Ozone precursor source attributions

According to wind sector

Winds frequently move emissions from the Permian O&G Basin to the CAVE site, while stronger, but less frequent, winds from the northwest typically bring cleaner air. Wind roses of 2019 measurements of NO_x and propane (C₃H₈), a common O&G tracer, shown in Figure 2 support this statement. Measurements of CH₄, CO, and select NMVOCs show similar wind profiles (e.g., Figure S2). The highest NO_x and NMVOC mixing ratios measured at CAVE during the study period are observed when winds are from the southeast, the direction of the Permian Basin.

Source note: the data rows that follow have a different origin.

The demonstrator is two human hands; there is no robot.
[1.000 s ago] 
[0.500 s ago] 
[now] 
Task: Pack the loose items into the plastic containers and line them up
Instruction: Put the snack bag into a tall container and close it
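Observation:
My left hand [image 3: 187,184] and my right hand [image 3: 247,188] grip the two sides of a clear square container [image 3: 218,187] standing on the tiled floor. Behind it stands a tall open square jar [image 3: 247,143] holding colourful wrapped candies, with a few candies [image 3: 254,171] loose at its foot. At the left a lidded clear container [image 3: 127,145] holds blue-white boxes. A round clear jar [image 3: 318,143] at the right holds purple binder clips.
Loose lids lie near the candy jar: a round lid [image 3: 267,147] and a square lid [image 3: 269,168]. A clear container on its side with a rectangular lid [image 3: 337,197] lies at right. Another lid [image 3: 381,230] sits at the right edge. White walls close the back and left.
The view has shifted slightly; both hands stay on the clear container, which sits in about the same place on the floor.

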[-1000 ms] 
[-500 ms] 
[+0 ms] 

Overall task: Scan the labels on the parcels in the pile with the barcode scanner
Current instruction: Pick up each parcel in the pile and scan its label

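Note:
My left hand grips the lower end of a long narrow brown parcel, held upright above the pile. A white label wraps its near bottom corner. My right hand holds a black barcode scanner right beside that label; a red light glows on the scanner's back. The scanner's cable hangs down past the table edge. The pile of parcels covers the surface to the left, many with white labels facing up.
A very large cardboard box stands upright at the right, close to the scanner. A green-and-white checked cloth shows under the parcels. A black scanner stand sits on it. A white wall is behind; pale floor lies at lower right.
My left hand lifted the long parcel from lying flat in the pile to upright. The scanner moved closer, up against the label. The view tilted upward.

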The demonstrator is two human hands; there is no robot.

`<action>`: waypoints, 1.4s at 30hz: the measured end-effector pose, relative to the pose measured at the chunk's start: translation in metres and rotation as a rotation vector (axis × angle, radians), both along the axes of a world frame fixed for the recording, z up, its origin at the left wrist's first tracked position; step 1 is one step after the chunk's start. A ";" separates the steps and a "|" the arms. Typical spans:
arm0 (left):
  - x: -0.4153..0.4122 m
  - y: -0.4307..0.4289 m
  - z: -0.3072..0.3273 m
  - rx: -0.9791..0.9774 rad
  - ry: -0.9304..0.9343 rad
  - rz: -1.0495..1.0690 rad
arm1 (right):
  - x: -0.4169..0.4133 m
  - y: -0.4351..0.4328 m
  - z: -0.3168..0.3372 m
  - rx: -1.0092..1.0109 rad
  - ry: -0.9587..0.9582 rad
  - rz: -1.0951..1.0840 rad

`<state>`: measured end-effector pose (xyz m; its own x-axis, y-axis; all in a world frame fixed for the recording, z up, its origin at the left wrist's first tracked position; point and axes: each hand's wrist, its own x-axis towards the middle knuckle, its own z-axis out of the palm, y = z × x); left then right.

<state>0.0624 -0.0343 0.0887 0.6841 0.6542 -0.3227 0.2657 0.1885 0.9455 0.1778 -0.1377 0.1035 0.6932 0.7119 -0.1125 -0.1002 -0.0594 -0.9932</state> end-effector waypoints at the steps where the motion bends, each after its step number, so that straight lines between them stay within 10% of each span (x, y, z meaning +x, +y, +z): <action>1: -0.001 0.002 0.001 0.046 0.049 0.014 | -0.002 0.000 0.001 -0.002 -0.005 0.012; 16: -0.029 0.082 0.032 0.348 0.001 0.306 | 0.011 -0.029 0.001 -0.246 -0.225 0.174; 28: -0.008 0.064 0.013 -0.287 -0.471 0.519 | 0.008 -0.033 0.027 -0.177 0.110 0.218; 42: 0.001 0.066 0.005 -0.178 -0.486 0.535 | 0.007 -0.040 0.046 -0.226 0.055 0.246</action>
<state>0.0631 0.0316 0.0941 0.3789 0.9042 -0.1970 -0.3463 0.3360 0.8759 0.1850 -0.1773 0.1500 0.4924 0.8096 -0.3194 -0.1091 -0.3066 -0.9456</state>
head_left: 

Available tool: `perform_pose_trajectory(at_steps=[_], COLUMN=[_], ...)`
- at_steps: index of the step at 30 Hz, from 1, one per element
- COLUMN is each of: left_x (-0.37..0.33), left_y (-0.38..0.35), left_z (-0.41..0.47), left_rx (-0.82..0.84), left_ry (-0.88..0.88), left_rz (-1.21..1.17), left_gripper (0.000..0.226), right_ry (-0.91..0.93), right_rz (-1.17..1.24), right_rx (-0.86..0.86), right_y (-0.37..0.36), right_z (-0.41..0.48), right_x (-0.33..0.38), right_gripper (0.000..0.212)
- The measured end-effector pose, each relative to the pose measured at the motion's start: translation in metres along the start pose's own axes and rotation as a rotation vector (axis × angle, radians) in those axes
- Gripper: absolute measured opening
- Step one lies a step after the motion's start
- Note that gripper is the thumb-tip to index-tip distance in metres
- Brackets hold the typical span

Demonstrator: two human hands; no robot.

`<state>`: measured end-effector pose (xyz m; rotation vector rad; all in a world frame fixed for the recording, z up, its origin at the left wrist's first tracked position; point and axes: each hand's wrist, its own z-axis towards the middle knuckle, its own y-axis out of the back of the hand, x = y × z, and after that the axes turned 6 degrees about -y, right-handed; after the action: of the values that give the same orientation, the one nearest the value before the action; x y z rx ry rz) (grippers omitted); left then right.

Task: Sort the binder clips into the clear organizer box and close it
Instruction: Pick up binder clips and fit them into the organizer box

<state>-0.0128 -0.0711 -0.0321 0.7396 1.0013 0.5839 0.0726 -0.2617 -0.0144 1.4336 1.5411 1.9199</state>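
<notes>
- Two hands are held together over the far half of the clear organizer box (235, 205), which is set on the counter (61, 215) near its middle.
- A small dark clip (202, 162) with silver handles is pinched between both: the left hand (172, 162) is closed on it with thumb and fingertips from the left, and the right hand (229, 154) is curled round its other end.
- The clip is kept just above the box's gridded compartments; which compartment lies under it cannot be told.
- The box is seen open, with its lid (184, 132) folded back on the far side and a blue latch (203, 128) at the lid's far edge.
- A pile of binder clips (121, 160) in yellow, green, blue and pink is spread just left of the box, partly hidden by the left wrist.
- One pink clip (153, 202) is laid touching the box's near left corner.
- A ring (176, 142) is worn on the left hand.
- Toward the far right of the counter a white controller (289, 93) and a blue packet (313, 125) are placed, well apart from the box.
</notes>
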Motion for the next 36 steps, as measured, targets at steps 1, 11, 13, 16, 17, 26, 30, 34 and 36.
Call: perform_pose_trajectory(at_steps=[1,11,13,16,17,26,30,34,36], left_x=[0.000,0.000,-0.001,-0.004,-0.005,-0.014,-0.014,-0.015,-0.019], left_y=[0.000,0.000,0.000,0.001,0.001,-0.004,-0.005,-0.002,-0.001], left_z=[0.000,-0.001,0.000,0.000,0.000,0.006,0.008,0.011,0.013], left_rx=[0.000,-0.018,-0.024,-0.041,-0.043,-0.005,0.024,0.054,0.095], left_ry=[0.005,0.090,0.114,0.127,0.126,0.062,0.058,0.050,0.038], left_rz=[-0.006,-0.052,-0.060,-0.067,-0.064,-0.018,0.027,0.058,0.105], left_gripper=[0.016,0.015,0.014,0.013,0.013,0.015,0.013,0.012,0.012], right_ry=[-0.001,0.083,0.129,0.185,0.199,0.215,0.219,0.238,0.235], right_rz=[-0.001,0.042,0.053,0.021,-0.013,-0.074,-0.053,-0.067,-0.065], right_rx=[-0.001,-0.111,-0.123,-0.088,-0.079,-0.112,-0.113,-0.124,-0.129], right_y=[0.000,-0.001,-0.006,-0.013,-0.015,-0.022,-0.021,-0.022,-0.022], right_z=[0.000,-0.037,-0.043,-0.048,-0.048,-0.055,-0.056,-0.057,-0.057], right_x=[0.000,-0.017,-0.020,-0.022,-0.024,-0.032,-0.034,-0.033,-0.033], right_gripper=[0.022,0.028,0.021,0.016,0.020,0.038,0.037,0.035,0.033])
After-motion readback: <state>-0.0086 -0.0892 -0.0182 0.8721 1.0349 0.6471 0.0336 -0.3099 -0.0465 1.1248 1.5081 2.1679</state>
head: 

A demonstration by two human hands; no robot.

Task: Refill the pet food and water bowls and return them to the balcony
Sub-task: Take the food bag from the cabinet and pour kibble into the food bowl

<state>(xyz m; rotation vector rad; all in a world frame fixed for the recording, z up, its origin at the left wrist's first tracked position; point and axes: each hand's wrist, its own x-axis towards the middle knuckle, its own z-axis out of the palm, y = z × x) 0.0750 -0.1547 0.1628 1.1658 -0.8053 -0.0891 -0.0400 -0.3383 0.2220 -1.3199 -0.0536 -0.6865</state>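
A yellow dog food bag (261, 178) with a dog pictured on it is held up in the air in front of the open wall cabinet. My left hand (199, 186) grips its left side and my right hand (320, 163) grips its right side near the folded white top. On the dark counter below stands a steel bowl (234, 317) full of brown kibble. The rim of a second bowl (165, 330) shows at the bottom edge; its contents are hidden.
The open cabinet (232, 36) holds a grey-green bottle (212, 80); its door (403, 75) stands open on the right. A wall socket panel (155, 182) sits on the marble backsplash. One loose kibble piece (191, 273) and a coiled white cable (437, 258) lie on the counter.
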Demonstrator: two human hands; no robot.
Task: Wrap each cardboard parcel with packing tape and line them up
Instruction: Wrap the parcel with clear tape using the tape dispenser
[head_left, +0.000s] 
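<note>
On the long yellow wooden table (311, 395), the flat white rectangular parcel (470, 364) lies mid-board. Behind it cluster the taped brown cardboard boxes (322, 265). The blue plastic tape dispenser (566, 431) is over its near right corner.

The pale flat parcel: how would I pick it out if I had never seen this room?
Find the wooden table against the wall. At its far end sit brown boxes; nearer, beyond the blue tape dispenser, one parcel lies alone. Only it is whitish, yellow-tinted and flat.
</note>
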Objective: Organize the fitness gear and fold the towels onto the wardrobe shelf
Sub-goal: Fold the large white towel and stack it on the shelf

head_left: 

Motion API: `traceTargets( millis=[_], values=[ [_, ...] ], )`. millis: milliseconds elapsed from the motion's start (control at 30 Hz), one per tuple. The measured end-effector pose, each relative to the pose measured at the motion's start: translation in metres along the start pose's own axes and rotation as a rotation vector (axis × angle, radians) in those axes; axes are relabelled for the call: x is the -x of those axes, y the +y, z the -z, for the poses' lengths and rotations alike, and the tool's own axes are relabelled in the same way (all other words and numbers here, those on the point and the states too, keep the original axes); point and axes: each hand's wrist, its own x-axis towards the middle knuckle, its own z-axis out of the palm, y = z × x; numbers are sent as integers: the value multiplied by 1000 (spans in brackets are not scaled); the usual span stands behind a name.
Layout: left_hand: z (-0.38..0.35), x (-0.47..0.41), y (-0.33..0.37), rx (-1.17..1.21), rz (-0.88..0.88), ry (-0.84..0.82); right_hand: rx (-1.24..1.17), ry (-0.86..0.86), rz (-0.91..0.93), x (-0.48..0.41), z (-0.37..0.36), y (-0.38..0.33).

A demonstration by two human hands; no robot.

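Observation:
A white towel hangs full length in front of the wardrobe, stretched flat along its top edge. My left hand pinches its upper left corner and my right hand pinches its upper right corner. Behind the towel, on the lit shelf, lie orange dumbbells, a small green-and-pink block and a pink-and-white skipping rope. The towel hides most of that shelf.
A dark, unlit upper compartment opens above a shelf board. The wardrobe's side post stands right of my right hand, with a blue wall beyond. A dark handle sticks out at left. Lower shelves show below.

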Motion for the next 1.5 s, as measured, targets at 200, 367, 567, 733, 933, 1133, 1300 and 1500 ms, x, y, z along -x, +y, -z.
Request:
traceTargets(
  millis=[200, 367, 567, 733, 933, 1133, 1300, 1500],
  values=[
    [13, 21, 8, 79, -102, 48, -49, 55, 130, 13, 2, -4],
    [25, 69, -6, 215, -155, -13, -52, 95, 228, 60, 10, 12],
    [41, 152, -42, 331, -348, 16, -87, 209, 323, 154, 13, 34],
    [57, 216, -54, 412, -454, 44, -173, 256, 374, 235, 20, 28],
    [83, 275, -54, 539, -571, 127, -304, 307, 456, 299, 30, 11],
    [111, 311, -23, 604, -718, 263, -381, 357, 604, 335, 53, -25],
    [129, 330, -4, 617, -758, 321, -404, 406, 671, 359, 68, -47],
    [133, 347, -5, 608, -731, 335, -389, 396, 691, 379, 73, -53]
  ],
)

Propane, for instance, is substantially elevated at CAVE. Figure S3 shows that the mean mixing ratio for propane at CAVE during the study period is more than 2 times higher than the mean mixing ratios observed for propane at other O&G impacted areas in the U.S. during summer (e.g., Abeleira et al. 2017; Baker et al. 2008; Gilman et al. 2013; Pollack et al. 2021; Tzompa-Sosa et al. 2017). Diel profiles of common tracer and precursor species (e.g., Figures S4 and S5) exhibit similar temporal patterns with maximum mixing ratios occurring between 05:00 and 10:00 MDT and minimum mixing ratios occurring during peak photochemical production times in the afternoon. CO is variable with no discernable pattern (e.g., Figure S4). Isoprene, which is typically associated with biogenic emissions, peaks during midday (e.g., Figure S5).

These observations are consistent with prior works that show O&G activities in the Permian Basin are a major source of VOC and NO_x precursors in this region (e.g., Benedict et al. 2020; Naimie et al. 2022). Benedict et al. (2020) used back-trajectories to demonstrate that the source of elevated VOCs at CAVE, as well as that of the highest levels of observed O₃, was from the southeast, where the most extensive O&G development activities are located. When winds were from the southeast, they found ≤ C₅ alkanes comprised >90% of the VOC concentration in canister samples and that these ≤ C₅ alkanes contributed >80% to OH reactivity. Naimie et al. (2022) used back trajectories to show that air masses originating from the Permian Basin often impacted the CAVE site during the 2019 study period and used incremental probability distributions to show that the highest concentrations of select trace gas and aerosol species were strongly associated with transport from the southeast wind sector.

Via tracer-tracer correlations

The i/n-pentane ratio is a robust indicator of the influence of emissions from O&G operations compared to fossil fuel combustion (Gilman et al. 2013). Ratios below 1 ppbv ppbv⁻¹ are typically associated with O&G activities, ratios approaching 2 are generally indicative of emissions from fossil fuel combustion, and ratios between 1 and 2 are indicative of a mixture of sources (Gilman et al. 2013). The i/n-pentane ratio at CAVE is <1 ppbv ppbv⁻¹ and tightly correlated (r² = 0.99) indicating that the CAVE site is strongly and regularly influenced by O&G emissions throughout the study period (Benedict et al. 2020; Pan et al. 2023). The tight correlation further suggests that this area is uniquely impacted by emissions associated with O&G activities.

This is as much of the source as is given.